_WORK ITEM_.
All entries must be extracted exactly, with nothing added or dropped.

_STUDY MATERIAL_.
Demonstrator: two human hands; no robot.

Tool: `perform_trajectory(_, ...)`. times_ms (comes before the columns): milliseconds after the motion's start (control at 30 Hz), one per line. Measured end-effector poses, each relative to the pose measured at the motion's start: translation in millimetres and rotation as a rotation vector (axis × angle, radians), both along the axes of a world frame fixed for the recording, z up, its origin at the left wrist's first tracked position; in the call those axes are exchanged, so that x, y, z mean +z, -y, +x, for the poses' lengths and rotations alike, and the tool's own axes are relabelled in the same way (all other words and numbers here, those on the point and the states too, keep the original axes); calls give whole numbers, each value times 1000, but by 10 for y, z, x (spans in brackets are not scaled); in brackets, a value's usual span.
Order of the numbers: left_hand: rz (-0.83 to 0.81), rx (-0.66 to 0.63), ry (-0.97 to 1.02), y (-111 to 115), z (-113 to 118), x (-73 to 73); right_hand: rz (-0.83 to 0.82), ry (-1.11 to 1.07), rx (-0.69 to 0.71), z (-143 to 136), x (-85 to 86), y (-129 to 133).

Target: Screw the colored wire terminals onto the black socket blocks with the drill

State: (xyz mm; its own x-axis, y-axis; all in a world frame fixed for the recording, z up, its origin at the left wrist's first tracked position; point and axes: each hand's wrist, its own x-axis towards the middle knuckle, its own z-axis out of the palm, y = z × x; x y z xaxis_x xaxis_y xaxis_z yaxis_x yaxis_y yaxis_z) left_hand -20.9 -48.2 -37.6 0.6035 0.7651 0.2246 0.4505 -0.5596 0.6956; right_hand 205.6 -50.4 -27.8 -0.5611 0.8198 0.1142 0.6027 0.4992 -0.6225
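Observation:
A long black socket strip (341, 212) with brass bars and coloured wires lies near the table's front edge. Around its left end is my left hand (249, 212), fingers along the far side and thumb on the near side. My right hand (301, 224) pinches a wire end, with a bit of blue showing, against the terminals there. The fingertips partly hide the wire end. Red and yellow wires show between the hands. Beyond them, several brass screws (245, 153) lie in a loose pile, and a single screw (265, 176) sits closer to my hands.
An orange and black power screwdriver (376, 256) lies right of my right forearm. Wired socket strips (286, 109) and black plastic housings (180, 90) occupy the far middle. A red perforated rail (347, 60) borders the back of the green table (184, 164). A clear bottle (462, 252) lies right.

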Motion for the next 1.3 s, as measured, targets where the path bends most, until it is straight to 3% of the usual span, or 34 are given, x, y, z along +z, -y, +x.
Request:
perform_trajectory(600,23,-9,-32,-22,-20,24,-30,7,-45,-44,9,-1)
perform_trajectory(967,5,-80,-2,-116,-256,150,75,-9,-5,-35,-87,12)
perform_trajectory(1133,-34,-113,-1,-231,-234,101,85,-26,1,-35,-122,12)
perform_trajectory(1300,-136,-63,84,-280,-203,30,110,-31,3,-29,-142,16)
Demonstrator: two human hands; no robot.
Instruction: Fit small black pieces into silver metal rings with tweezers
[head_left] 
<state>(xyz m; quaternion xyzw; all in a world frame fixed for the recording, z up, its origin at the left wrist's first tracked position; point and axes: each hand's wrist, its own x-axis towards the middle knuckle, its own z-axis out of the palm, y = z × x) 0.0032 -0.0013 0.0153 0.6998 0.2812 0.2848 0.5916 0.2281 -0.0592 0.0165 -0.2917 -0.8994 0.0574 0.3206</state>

_SOLUTION TO THIS TASK_.
Demonstrator: two human hands; no robot.

Tool: `perform_trajectory(_, ...)`. times_ms (comes before the columns): milliseconds after the motion's start (control at 30 Hz), one per line. Measured end-effector poses, each relative to the pose measured at the motion's start: translation in millimetres and rotation as a rotation vector (axis × angle, radians), both along the axes of a world frame fixed for the recording, z up, its origin at the left wrist's first tracked position; in the call those axes are exchanged, so that x, y, z mean +z, -y, +x, for the poses' lengths and rotations alike, and the tool's own axes are relabelled in the same way (all other words and numbers here, those on the point and the states too, keep the original axes); calls give whole numbers, each value times 1000, but by 10 for y, z, x (spans in brackets are not scaled); in brackets, a value's usual span.
Order of the numbers: left_hand: rz (-0.83 to 0.81), rx (-0.66 to 0.63), ry (-0.97 to 1.02), y (-111 to 115), z (-113 to 118), x (-73 to 73); right_hand: rz (-0.83 to 0.82), ry (-1.11 to 1.07), rx (-0.69 to 0.71), z (-143 to 136), x (-85 to 86), y (-129 to 133).

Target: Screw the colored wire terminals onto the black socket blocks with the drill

State: (xyz mm; its own x-axis, y-axis; all in a world frame fixed for the recording, z up, its origin at the left wrist's first tracked position; point and axes: each hand's wrist, its own x-axis towards the middle knuckle, its own z-axis out of the palm, y = z × x; x y z xaxis_x xaxis_y xaxis_z yaxis_x yaxis_y yaxis_z) left_hand -20.9 -48.2 -37.6 0.6035 0.7651 0.2246 0.4505 -0.5596 0.6956; right_hand 205.6 -50.4 -27.8 -0.5611 0.8198 0.1142 0.6027 0.4992 -0.6225
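Observation:
A long black socket strip (341, 212) with brass bars and coloured wires lies near the table's front edge. Around its left end is my left hand (249, 212), fingers along the far side and thumb on the near side. My right hand (301, 224) pinches a wire end, with a bit of blue showing, against the terminals there. The fingertips partly hide the wire end. Red and yellow wires show between the hands. Beyond them, several brass screws (245, 153) lie in a loose pile, and a single screw (265, 176) sits closer to my hands.
An orange and black power screwdriver (376, 256) lies right of my right forearm. Wired socket strips (286, 109) and black plastic housings (180, 90) occupy the far middle. A red perforated rail (347, 60) borders the back of the green table (184, 164). A clear bottle (462, 252) lies right.
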
Motion for the next 1.3 s, as measured, targets where the path bends most, until it is straight to 3% of the usual span, or 34 are given, x, y, z along +z, -y, +x.
Request:
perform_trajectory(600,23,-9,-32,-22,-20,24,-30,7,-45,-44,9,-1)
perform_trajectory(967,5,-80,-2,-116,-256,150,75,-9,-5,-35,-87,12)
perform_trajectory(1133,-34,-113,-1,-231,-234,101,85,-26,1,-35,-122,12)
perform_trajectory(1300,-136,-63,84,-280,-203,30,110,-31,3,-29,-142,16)
Demonstrator: two human hands; no robot.
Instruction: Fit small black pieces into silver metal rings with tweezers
[head_left] 
<state>(xyz m; quaternion xyzw; all in a world frame fixed for the recording, z up, its origin at the left wrist's first tracked position; point and axes: each hand's wrist, its own x-axis towards the middle knuckle, its own z-axis out of the palm, y = z × x) 0.0032 -0.0013 0.0153 0.6998 0.2812 0.2848 0.5916 0.2281 -0.0592 0.0165 -0.2917 -0.8994 0.0574 0.3206</state>

Nothing further remains in the output.